Vice President Mike Pence was governor of Indiana in 2015 when the state's GOP-dominated Legislature passed a repeal of the state's prevailing wage laws, arguing the measure would save taxpayers money without cutting workers' salaries.

But a new analysis proves he was wrong, just as the IBEW and other advocates for working families warned he would be.

The study, from the non-partisan Midwest Economic Policy Institute, found that skilled Indiana construction workers saw their wages fall by an average of 8.3 percent since the law was passed. Lower-skilled construction workers saw their wages fall 15.1 percent. The study looked at the wages of all workers, not just union members.

That was no surprise to IBEW members who tried to convince the Legislature the move was aimed to please far-right corporate interests and Pence's campaign donors, not Indiana's citizens — and especially not its working families.

"Those were the things we tried to get across to the legislators when they were doing this," said Evansville, Ind., Local 16 Business Manager Paul Green. "They weren't going to listen because, quite frankly, the reasons for it weren't to save money."

Neighboring Illinois, Michigan and Ohio — which have prevailing wage laws — saw their wages grow a combined 2.8 percent over the same period, according to the report.

"The early data from Indiana is unambiguous and confirms what most peer-reviewed economists have been saying for decades," Kevin Duncan, a professor of economics at Colorado State University-Pueblo and one of the report's authors, told the Times of Northwest Indiana.

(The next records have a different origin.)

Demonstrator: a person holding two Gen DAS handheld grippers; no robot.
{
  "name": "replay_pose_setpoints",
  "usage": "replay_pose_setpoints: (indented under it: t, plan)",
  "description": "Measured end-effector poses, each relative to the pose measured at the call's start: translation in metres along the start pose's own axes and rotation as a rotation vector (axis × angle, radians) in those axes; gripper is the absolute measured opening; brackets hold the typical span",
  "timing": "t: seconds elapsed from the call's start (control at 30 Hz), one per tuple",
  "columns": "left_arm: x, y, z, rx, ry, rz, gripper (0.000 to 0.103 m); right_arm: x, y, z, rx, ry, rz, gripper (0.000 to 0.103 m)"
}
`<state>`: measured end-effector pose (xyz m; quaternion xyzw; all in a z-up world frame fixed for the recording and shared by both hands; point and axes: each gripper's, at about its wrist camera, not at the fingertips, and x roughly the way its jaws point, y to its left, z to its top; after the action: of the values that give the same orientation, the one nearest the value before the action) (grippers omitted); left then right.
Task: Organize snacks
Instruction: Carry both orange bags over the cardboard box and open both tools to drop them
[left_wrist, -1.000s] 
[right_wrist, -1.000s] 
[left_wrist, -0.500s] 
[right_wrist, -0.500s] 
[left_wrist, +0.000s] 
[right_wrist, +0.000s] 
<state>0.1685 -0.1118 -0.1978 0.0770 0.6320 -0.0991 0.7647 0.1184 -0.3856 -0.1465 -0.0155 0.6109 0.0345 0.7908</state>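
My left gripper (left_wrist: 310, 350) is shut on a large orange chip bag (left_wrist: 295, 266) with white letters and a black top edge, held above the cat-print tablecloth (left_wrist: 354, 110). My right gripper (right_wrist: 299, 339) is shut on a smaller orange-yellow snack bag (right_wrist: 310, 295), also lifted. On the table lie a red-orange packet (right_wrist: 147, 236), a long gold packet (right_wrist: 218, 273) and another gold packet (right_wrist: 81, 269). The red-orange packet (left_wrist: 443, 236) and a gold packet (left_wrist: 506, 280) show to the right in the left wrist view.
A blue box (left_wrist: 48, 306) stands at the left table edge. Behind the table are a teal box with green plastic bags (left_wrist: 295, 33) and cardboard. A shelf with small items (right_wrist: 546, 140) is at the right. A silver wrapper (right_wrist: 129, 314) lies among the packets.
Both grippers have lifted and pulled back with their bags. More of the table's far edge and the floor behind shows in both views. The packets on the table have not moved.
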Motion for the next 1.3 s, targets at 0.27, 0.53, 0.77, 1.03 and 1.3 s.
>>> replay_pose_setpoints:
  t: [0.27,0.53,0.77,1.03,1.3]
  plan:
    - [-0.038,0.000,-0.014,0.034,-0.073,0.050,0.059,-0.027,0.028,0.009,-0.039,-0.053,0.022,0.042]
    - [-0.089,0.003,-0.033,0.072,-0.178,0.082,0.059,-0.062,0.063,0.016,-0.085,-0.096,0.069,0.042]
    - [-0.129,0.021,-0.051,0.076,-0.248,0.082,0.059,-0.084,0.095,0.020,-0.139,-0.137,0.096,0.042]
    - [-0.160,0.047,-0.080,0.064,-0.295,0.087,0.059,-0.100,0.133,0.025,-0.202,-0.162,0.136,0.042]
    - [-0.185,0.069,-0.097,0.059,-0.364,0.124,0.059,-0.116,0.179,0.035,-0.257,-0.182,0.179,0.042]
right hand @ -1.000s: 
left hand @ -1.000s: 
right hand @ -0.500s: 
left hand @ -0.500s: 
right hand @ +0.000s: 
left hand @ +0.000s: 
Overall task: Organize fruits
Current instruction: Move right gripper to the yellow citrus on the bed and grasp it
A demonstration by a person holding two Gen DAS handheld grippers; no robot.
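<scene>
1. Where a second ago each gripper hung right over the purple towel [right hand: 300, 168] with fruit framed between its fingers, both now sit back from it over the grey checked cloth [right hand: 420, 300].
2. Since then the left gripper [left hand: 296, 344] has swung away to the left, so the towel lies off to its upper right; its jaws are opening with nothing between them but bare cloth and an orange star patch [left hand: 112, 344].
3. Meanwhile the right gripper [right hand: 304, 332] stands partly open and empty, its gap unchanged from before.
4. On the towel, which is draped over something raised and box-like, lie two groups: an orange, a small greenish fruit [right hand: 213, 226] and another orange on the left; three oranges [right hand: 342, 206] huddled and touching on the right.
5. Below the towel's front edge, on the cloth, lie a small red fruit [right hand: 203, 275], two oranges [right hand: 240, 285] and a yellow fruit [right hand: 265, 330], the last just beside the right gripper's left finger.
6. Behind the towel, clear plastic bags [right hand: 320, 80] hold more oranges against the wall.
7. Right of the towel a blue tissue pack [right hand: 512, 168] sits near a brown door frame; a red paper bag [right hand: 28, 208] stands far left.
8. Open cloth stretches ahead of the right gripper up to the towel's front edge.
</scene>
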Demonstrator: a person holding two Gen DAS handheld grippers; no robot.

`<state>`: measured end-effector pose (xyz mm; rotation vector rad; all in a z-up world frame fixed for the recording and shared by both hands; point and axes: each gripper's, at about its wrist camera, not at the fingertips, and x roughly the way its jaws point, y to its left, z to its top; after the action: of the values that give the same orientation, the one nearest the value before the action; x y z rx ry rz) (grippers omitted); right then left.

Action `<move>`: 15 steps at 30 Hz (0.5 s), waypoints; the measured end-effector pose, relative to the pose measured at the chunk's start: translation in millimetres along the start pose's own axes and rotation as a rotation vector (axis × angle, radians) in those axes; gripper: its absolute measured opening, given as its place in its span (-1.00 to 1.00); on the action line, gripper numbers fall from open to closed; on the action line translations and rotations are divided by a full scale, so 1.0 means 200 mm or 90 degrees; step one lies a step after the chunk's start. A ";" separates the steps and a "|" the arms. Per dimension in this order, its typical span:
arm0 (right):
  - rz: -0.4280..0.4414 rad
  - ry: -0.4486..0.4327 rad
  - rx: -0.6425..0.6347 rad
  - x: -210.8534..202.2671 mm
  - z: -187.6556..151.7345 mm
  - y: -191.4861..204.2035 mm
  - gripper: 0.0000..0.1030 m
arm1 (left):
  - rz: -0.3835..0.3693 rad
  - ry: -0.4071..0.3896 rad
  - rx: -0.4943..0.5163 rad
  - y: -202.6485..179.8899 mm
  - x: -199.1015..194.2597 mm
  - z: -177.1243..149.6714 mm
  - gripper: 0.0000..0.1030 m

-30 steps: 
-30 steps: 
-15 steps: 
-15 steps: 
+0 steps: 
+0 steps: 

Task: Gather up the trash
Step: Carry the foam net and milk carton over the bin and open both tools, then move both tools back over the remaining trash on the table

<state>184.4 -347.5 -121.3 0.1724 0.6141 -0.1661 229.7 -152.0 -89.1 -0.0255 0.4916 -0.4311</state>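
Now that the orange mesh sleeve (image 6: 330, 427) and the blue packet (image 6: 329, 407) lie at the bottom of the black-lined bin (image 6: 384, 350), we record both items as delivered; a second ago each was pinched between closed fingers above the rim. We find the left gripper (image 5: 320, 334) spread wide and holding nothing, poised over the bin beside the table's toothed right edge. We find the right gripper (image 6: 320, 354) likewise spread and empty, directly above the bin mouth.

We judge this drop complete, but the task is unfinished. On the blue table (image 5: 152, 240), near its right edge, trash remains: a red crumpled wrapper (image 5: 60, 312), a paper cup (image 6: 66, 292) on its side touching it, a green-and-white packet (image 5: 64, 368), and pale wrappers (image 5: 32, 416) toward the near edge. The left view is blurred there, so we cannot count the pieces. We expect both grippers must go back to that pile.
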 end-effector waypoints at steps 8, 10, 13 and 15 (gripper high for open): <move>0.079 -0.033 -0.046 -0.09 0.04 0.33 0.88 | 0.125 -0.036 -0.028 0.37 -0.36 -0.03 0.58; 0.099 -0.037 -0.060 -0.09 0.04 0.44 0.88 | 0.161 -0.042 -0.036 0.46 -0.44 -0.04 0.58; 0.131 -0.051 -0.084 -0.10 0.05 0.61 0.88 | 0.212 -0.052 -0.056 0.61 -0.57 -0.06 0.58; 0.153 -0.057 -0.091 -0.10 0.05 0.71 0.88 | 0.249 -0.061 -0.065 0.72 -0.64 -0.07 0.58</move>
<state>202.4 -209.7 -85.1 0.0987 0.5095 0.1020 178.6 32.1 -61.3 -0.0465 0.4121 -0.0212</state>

"Repeal of prevailing wage laws does not save taxpayer dollars, but it shrinks middle-class paychecks, hurts the economy and causes problems ranging from lower productivity to higher turnover for the construction industry."

Prevailing wage laws, called common wage in Indiana, guarantee pay rates and conditions of employment on public works projects and help them come in on time and under budget. Wage rates are based on an average pay for construction workers in that area and do not inflate costs.

They also help contractors avoid hiring out-of-state, low-skilled workers who are paid less and more easily exploited. That helps keep more tax money in the local jurisdictions and improves the lives of working families.

"It's just a big smokescreen," said Indianapolis Local 481 Business Manager Steve Menser. "It was all political. They just wanted to carve out one more thing that would hurt unions."

Pence claimed that repealing the common wage was putting taxpayers first and easing the burden on local governments, but the reality hasn't matched his rhetoric. The study reported the cost of 335 school projects in 14 northwest Indiana counties actually increased after the law's passage.

Menser is a member of a school board in suburban Indianapolis where a school is now being remodeled by a nonunion contractor.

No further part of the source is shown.